- **Action item**
Restate exactly, and only, the lines from the one with "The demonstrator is" through the end of the data, with both of those end lines kept. Drop any pictures.

+-------+

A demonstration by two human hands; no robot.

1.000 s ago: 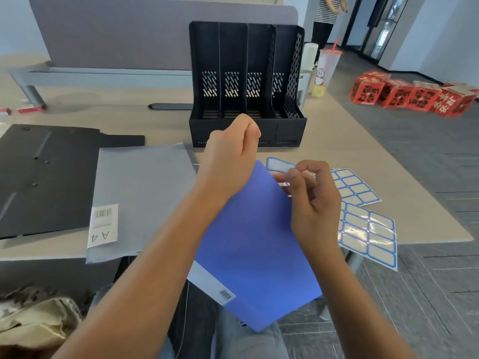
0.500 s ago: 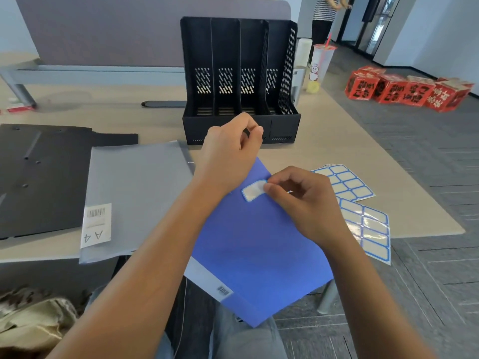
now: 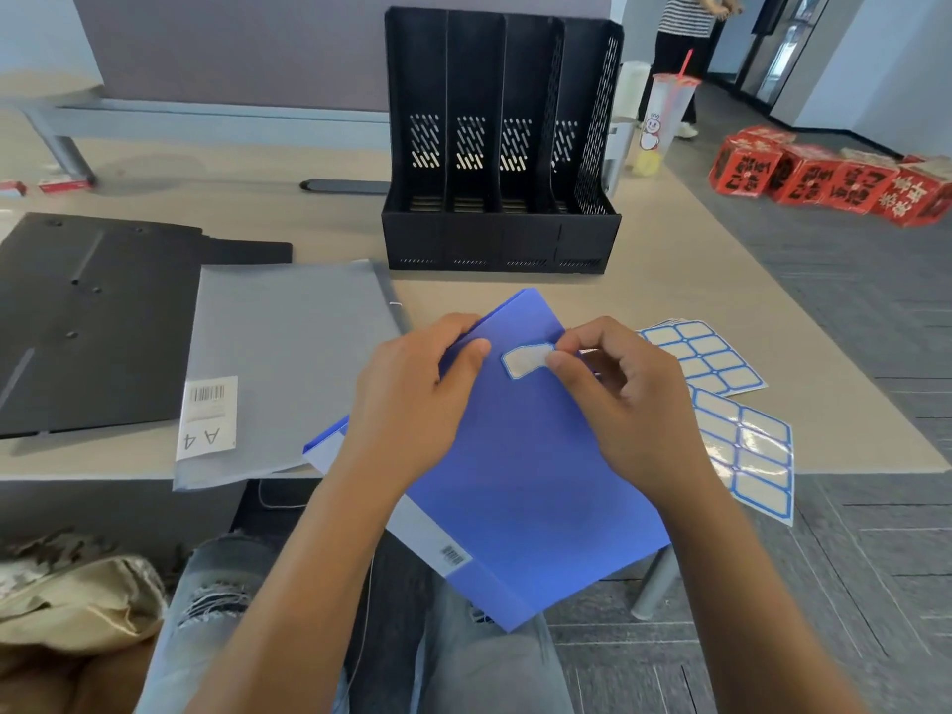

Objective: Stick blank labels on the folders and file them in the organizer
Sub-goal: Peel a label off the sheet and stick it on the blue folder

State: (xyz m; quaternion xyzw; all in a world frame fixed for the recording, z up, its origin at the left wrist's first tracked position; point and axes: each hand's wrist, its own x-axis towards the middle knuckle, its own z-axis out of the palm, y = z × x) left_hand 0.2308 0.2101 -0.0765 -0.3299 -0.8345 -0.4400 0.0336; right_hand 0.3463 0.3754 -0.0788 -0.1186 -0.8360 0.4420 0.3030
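Since the earlier frame the blank label point(image 3: 526, 359) has come down onto the blue folder point(image 3: 520, 456), right hand point(image 3: 626, 399) fingers point(image 3: 559, 360) pinching its edge. Left hand point(image 3: 412, 404) fingers grip the folder's upper edge. Organizer point(image 3: 502, 141), beyond both hands, holds nothing; grey folder point(image 3: 288, 363) unlabelled.

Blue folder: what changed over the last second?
The right hand brought a blank label from the sheets side onto the blue folder and now presses it down near the top corner. The left hand slid from a fist at the top corner to gripping the left edge. Gray folder, label sheets and organizer unchanged.
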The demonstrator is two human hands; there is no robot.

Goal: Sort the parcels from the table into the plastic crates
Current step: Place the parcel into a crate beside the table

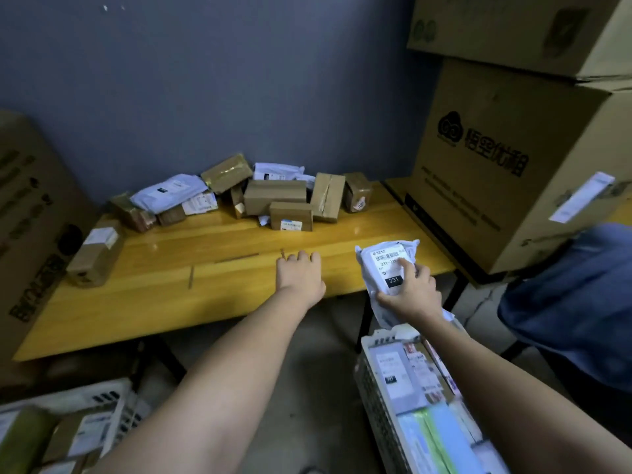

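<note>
My right hand (412, 294) grips a white poly-bag parcel (384, 260) with a barcode label reading 231, held over the table's front right corner. My left hand (299, 273) reaches out over the yellow wooden table (212, 295), fingers relaxed, holding nothing. Several cardboard boxes and white bags are piled at the table's back edge, among them a small labelled box (290, 216) and a white bag (169, 193). One brown box (95, 253) lies alone at the left end. A white plastic crate (372, 381) with parcels sits below my right arm, another crate (102, 398) at bottom left.
Large printed cardboard cartons (506, 159) are stacked at the right, and another carton (30, 213) stands at the left. A blue cloth-covered object (574, 302) is beside the right crate. A blue-grey wall runs behind the table.
</note>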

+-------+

- **Exercise result**
The demonstrator is two human hands; there is no robot.

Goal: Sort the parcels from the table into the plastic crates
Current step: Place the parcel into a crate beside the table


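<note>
My right hand (412, 294) grips a white poly-bag parcel (384, 260) with a barcode label reading 231, held over the table's front right corner. My left hand (299, 273) reaches out over the yellow wooden table (212, 295), fingers relaxed, holding nothing. Several cardboard boxes and white bags are piled at the table's back edge, among them a small labelled box (290, 216) and a white bag (169, 193). One brown box (95, 253) lies alone at the left end. A white plastic crate (372, 381) with parcels sits below my right arm, another crate (102, 398) at bottom left.
Large printed cardboard cartons (506, 159) are stacked at the right, and another carton (30, 213) stands at the left. A blue cloth-covered object (574, 302) is beside the right crate. A blue-grey wall runs behind the table.
</note>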

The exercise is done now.